GenServer + DynamicSupervisor to track streaming workers per topic?

Hey there,

I am building a system that:

  • streams data from an external HTTP API endpoint for multiple topics
  • starts streaming processes under a supervisor
  • allows runtime introspection which topics are currently streaming (optional: + which ones errored)

The external endpoint has a param for passing multiple topics (topic count per request is limited though). To stream additional topics, I need to make a new request.

Something like StreamerManager.start(topics) would launch one or more streamer processes for topics that are not streaming yet. Topics that are already streamed by some process are skipped. FWIW, I already implemented the Streamer + Consumers using GenStage but this is likely irrelevant to my question.

I am considering a GenServer that tracks %{:topic_name => pid()} in its state and calls DynamicSupervisor to launch streamers as child processes with the appropriate args. However, the PIDs will become invalid when a streamer crashes and is restarted by the supervisor (not sure if they even matter if I rely on a supervisor).

Am I off the track here or what would be the appropriate architecture here?

You sound like you may be imagining something very similar to Registry and via-tuples, will that save you some wheel reinvention? It automatically deregisters processes that terminate.

It is single host only, not distributed, but scales very well IME especially if you’re on a new enough Elixir version to activate the partitioning support.

4 Likes

Registry looks almost perfect for the job. Can’t believe I didn’t see this before.

With via, I cannot register a process with multiple keys. I could use the topic list as a key, but then it would be hard to look up a single topic’s process without iterating through all keys.

Would it make sense to do something like this? Anything that speaks against registering inside an init callback? Having slight doubts about the coupling between Streamer and TopicRegistry, maybe not much of an issue though.

defmodule Streamer do
  use GenStage

  def init(topics) do
    for topic <- topics do
      # value does not matter at the moment
      Registry.register(MyApp.TopicRegistry, topic, nil)
    end

    # ...
    {:producer, ...}
  end
end

I don’t see any concerns with this design off the top of my head, though in a standard GenServer I would possibly move the logic into a handle_continue instead of directly in init.

1 Like

:+1:

My understanding is that any work done in init will block the Supervisor, so better to offload expensive setup to handle_continue (which, unlike some earlier workarounds to that concern, is guaranteed to be the first message in the process mailbox).
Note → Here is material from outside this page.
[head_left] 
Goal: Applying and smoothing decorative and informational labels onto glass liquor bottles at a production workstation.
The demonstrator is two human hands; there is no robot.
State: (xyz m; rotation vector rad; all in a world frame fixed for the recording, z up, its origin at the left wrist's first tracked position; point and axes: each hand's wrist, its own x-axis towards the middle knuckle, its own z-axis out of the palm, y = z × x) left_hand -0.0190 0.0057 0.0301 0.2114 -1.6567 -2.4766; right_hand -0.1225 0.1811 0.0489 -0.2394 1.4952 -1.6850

offload expensive setup to handle_continue

This is not possible with GenStage :frowning:

Edit: There is an open PR to GenStage that implements :continue and handle_continue: handle continue support by maartenvanvliet · Pull Request #300 · elixir-lang/gen_stage · GitHub

Interesting. I haven’t had an opportunity to use GenStage yet. Then I guess init will have to do!

[edit: Yay for the handle_continue PR, but looks like it’s been sitting there a while. And another PR before that for even longer!]
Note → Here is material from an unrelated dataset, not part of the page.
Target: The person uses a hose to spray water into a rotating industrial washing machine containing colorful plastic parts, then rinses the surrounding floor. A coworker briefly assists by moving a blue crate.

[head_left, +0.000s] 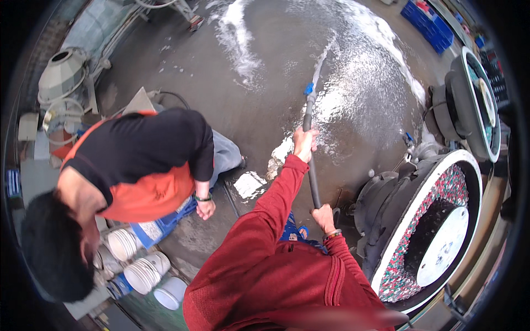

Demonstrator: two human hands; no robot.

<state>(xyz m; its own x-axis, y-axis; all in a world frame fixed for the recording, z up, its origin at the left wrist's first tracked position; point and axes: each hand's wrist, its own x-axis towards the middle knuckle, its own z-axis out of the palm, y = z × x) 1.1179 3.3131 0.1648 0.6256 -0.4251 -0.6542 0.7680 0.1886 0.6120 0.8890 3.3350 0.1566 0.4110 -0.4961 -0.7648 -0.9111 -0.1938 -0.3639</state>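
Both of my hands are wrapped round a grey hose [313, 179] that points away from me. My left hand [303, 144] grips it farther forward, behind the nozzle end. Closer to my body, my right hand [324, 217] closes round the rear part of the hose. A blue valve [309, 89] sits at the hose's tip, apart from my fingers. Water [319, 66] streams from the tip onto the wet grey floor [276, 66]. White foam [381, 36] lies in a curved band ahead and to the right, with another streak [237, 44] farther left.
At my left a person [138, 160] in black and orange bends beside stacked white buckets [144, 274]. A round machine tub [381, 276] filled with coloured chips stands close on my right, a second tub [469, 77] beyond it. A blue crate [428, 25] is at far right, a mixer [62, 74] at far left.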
Here is what I am using now (thanks @shanesveller for the inspiration):

  • Start Registry in supervisor tree: {Registry, keys: :unique, name: MyApp.TopicRegistry}

  • When starting a :producer / “TopicStreamer” GenStage with topics:

    • fetch all keys from Registry:
      Registry.select(MyApp.TopicRegistry, [{{:"$1", :_, :_}, [], [:"$1"]}])
      |> List.flatten()
      |> MapSet.new()
      
    • Enum.reject all topics that exist in set of keys
    • MyApp.TopicStreamer.start_link(name: {:via, TopicRegistry, topics})

This ensures that there are no TopicStreamers with overlapping topics.